Datang tiba-tiba dan menjelaskan semuanya, kebenaran di balik kematian Kaia akibat mesin eksekusi yang dirancangnya. Shuuya Watanabe, menjelaskan semua hal menyeramkan dengan tanpa sedikit pun rasa bersalah. Sama sekali, seperti tidak mengerti bahwa orang di depannya adalah pemilik dari kucing yang dia bunuh dengan sadis.
“Kitahara, can’t you hear that? The sound of something important to you disappearing” ujarnya lagi kemudian pergi.
Padahal saat itu, aku melihatnya. Aku melihatnya dengan jelas, Shuuya empat tahun yang berlari dengan air mata, Shuuya kecil yang mengejar Ibunya. Shuuya yang terlihat lemah dan menyedihkan.
Was the little boy who ran away crying really the same person who talked tough infront of me now?
Orang itu… useless.
Shuuya Watanabe, ketika kau melihatnya sekali, kau tidak akan menemukan bahwa orang itu bermain dengan banyak masalah. Tapi di dalamnya, eksekusi mesin yang ia ciptakan, pembunuhan dan penganiayaan terhadap binatang yang dilakukannya secara berulang.

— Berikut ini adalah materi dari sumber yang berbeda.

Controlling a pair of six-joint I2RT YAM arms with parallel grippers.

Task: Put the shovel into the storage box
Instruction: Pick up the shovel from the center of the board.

Karena aku sering mengeceknya, blog Watanabe tentang penemuan yang dibuatnya sendiri. Ia merancangnya, mencoba pada binatang kemudian dengan bangga memposting hasilnya berikut gambar dan secara detail mengenai gejala-gejala. Aku hanya melihat seperti ada monster kejam dalam diri Shuuya.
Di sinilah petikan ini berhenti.